-- Task statement --
Beginning with the first line and ending with the one containing "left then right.", copy the lines of the listing below exactly; omit everything else.

-- Exercise data --
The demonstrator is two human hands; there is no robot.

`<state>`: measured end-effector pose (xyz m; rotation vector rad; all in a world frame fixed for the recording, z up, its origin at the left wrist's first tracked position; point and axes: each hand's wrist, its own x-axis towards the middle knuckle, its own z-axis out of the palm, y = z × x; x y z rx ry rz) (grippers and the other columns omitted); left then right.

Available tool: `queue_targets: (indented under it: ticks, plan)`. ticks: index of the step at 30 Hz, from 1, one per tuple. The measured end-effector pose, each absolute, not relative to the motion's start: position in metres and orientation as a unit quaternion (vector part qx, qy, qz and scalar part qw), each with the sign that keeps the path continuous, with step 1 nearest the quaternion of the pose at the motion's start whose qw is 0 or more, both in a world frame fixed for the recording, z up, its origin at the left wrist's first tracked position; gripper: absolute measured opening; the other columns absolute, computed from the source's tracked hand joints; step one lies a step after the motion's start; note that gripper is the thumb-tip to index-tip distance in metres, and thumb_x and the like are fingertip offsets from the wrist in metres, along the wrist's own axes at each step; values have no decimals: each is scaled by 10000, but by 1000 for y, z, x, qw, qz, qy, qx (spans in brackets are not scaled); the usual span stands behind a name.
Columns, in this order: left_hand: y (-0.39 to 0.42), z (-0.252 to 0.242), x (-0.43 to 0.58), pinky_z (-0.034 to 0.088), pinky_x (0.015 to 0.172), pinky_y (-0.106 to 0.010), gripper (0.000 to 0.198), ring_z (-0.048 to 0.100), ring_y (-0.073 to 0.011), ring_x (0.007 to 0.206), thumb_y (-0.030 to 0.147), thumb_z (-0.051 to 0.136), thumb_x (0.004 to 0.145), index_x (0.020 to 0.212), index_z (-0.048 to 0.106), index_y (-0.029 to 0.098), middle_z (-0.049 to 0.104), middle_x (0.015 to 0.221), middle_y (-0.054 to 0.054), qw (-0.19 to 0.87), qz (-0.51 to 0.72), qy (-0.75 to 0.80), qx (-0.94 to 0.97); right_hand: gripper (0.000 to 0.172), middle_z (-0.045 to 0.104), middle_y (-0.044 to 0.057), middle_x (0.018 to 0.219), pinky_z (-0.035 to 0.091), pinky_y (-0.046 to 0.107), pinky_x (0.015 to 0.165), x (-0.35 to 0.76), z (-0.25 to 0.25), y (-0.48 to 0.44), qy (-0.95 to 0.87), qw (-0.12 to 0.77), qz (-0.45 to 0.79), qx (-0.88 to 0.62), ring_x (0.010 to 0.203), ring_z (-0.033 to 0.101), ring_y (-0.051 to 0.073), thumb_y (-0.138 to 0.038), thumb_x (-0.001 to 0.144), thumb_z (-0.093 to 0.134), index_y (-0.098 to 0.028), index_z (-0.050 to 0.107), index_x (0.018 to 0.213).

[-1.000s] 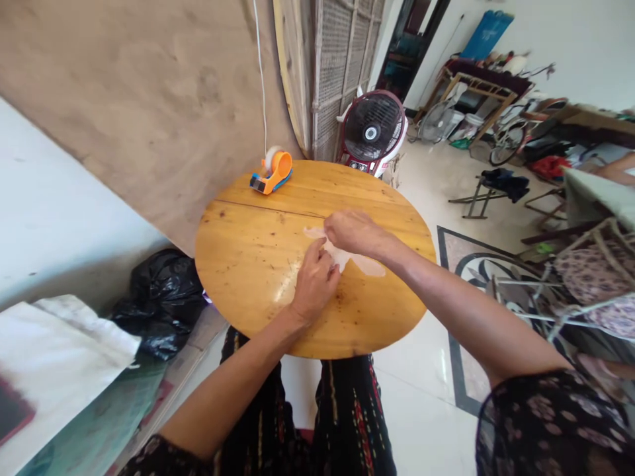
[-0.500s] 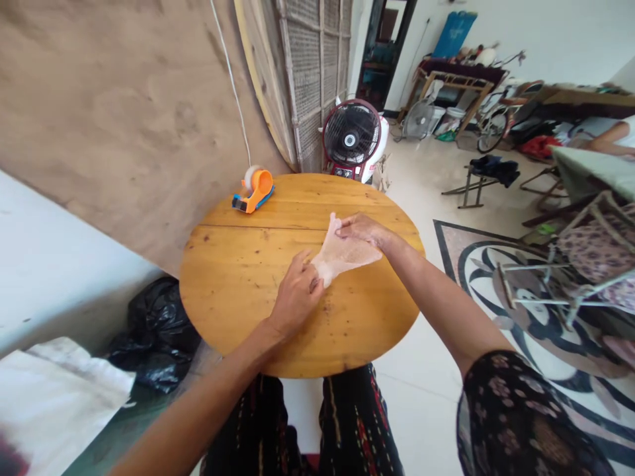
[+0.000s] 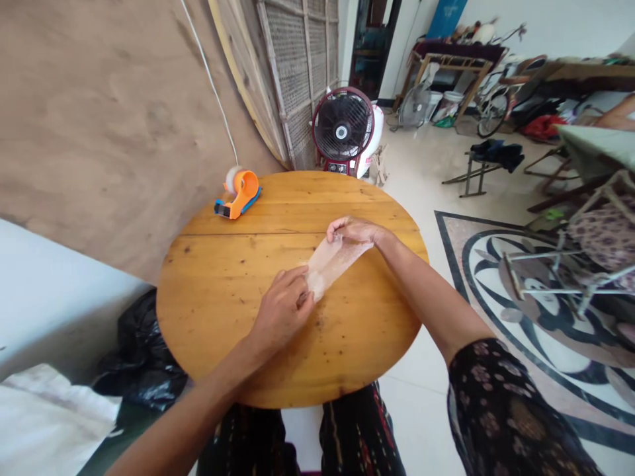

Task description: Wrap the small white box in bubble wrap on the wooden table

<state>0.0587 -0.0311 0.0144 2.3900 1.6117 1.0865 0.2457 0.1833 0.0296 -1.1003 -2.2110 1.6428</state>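
Observation:
A thin, translucent pale pink plastic sheet (image 3: 331, 261) is stretched between my two hands, just over the round wooden table (image 3: 223, 284). My left hand (image 3: 285, 301) pinches its near left end, thumb against bent fingers. At the far right end, my right hand (image 3: 353, 229) grips the other edge with curled fingers, and part of the sheet passes beneath that hand. Whether the sheet is a flat piece or a small bag I cannot tell. Farther back on the left of the tabletop, an orange and blue tape dispenser (image 3: 243, 192) holds a roll of clear tape.
Behind the table's far edge stands a fan (image 3: 342, 125). A brown board (image 3: 109, 99) leans along the left, with a black plastic bag (image 3: 143, 350) below it. To the right are a folding stool (image 3: 476, 172) and a chair with a patterned cushion (image 3: 600, 244).
The sheet has gone from a bunched, flared shape to a longer, flatter strip. My left hand has moved slightly left and nearer to me. The camera view has shifted a little.

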Motion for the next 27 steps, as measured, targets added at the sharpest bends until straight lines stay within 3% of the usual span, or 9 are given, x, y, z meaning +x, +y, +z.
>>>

-- Problem solution --
The demonstrator is two human hands; there is no robot.

`<state>`: measured end-effector pose (xyz m; rotation vector rad; all in a world frame fixed for the recording, z up, its origin at the left wrist's first tracked position; point and axes: each hand's wrist, its own x-axis towards the middle knuckle, its own z-axis out of the palm, y = z × x; x y z rx ry rz) (grippers and the other columns omitted); left then right.

Nothing else is needed to complete the answer.